“The Seventh Circuit’s decision protects defendants’ due-process rights while also ensuring that companies do not bury their heads in the sand when seeking government reimbursement.”
—John Masslon, WLF Senior Litigation Counsel

WASHINGTON, DC—The United States Court of Appeals for the Seventh Circuit today affirmed a decision dismissing False Claims Act claims premised on the defendants’ mere negligence. The ruling was a victory for Washington Legal Foundation, which filed an amicus curiae brief urging the court—like every court of appeals to consider the issue— to hold that the test for willfulness announced by the Supreme Court in Safeco Insurance Company of America v. Burr applies in FCA actions.

Two pharmacists sued their former employer—Supervalu—alleging that Supervalu “knowingly” submitted false claims for reimbursement by state and federal healthcare programs. According to the pharmacists, the Supreme Court’s ruling in Safeco, interpreting the Fair Credit Reporting Act’s scienter requirement, does not apply in False Claims Act cases. The Seventh Circuit rejected that argument and held that “the scienter standard articulated in Safeco applies to the FCA.”

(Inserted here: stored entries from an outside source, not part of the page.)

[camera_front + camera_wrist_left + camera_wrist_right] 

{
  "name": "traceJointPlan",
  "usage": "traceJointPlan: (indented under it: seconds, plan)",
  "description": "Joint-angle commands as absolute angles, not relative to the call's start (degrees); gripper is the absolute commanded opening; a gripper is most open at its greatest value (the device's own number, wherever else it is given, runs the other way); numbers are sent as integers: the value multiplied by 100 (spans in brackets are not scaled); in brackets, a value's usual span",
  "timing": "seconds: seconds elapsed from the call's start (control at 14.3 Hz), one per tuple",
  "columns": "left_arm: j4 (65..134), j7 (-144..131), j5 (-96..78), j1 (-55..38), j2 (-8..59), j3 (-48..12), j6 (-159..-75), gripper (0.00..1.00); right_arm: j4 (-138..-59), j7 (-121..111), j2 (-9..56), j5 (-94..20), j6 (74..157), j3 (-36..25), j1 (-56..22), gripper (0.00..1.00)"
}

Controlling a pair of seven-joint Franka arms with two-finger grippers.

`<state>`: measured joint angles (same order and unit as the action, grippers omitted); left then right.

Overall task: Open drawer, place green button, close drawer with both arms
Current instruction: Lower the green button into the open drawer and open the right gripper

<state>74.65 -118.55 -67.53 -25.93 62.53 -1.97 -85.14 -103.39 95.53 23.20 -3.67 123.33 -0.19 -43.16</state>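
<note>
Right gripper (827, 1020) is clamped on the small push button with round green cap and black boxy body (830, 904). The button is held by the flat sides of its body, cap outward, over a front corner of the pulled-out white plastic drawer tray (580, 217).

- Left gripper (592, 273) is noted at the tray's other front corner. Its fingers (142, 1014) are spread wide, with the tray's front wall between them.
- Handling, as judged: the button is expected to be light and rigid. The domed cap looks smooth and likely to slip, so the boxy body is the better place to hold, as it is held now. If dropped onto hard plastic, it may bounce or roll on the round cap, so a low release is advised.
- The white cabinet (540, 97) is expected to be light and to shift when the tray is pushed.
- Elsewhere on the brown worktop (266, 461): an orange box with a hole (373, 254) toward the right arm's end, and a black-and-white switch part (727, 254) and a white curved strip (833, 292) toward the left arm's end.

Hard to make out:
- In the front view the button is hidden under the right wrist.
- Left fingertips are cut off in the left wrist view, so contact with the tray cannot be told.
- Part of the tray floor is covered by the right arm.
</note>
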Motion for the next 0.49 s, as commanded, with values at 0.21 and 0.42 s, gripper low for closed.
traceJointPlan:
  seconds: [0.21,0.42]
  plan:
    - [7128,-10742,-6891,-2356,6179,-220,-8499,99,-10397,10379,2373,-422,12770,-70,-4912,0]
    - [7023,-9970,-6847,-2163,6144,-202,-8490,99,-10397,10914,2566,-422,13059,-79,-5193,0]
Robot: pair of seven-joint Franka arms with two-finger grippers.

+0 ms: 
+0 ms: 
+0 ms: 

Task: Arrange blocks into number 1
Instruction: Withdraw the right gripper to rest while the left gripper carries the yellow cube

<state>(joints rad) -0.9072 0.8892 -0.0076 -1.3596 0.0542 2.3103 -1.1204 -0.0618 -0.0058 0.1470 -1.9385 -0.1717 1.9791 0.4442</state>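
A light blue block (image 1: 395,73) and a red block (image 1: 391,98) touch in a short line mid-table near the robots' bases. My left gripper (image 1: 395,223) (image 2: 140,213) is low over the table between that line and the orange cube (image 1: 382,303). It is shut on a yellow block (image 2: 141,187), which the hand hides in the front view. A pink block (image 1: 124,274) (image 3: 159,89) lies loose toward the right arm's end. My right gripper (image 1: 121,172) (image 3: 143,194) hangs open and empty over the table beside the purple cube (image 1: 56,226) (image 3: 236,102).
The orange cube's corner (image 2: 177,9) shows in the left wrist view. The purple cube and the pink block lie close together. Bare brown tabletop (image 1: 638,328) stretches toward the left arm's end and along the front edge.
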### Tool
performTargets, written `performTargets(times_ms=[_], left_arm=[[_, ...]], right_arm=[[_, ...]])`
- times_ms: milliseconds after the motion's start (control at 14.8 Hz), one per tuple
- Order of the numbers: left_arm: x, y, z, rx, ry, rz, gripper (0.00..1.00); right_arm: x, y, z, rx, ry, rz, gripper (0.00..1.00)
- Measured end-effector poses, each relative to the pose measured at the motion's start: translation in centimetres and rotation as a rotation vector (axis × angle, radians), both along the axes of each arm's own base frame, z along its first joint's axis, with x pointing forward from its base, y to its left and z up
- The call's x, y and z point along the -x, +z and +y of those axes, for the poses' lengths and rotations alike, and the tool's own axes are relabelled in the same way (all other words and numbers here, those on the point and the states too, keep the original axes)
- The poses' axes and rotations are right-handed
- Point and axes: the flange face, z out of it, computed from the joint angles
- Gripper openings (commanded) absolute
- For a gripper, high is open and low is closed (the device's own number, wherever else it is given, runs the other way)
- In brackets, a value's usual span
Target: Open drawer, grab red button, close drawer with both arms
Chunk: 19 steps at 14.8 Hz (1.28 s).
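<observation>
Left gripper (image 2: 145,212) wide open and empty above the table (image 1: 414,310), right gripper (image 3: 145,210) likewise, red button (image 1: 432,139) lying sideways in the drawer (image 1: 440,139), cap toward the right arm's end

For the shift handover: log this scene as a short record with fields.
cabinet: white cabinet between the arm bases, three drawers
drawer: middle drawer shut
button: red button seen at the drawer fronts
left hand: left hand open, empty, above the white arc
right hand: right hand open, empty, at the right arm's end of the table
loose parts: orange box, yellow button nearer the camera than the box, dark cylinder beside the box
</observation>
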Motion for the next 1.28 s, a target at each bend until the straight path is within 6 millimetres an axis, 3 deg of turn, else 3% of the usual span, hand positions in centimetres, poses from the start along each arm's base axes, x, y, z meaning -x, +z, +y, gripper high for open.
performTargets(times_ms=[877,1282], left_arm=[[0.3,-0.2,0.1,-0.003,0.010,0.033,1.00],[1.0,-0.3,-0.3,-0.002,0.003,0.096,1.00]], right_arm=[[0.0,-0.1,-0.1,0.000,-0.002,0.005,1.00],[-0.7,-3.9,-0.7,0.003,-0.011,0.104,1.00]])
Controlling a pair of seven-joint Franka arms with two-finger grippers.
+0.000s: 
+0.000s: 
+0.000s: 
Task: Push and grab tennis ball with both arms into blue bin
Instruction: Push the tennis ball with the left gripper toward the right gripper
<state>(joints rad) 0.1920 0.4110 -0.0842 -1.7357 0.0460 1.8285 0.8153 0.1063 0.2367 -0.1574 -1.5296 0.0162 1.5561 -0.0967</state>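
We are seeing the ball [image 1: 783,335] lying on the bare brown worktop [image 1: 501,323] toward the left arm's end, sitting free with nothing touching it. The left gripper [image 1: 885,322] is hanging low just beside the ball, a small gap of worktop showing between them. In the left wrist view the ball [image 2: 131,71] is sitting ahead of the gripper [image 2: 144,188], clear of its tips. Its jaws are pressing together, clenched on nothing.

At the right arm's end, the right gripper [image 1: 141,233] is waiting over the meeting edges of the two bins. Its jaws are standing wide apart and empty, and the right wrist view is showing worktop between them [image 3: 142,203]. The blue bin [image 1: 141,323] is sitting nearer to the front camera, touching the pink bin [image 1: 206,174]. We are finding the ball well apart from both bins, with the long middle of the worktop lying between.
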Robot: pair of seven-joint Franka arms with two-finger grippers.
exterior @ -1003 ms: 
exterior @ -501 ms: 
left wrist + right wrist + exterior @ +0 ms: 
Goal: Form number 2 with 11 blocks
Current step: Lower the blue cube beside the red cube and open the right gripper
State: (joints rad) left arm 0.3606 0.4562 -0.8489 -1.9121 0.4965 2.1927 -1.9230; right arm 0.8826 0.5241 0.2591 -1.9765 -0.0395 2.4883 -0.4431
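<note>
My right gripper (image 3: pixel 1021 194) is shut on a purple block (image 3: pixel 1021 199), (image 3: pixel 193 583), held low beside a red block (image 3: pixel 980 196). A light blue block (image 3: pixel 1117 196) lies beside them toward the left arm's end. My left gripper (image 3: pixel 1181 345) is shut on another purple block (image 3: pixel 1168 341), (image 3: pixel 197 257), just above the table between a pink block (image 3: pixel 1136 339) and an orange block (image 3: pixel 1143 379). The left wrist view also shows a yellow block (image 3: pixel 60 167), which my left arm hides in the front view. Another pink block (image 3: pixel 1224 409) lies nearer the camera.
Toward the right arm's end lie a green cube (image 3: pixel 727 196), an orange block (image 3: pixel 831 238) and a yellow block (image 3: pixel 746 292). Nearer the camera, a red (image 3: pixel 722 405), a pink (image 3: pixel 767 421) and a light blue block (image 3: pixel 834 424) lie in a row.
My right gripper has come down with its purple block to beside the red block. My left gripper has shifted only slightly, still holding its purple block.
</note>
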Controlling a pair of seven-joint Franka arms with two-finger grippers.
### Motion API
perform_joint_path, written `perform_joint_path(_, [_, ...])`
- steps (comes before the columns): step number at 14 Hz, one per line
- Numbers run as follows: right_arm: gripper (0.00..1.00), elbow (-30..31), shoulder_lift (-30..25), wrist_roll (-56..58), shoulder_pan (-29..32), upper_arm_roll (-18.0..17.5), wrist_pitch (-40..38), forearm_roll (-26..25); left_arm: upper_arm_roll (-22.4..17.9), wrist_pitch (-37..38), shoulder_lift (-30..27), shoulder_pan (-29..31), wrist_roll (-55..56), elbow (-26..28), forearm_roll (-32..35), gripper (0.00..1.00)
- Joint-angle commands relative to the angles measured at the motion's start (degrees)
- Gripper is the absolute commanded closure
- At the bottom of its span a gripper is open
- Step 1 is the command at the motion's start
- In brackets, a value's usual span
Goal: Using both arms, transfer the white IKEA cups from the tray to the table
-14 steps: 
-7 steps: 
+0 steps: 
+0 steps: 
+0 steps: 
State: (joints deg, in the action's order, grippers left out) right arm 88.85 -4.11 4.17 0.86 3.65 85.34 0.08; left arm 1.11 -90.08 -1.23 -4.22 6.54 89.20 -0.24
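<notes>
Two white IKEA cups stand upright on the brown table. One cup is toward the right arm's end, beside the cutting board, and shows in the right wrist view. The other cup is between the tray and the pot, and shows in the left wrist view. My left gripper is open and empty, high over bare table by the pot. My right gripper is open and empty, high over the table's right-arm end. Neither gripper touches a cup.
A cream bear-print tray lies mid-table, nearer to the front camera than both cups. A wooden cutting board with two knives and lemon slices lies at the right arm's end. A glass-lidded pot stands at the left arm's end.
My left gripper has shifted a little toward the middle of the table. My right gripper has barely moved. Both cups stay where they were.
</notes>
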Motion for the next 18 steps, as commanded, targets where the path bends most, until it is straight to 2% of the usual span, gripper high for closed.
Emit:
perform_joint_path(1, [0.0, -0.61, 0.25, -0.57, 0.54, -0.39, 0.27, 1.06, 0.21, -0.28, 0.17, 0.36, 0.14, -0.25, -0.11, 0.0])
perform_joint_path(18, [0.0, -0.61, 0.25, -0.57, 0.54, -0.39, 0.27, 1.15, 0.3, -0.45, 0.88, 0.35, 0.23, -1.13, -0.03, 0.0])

As WLF’s brief showed, applying the Safeco standard protects defendants’ due-process rights. Core due-process principles require fair notice of prohibited conduct. The brief explained that Safeco ensures “due process by not penalizing” government contractors “for mere negligence. It does so while accomplishing Congress’s goal of ensuring that companies do not bury their heads in the sand when submitting claims for reimbursement.” WLF therefore applauds the Seventh Circuit for ensuring that companies are not held liable under the FCA for mere negligent conduct.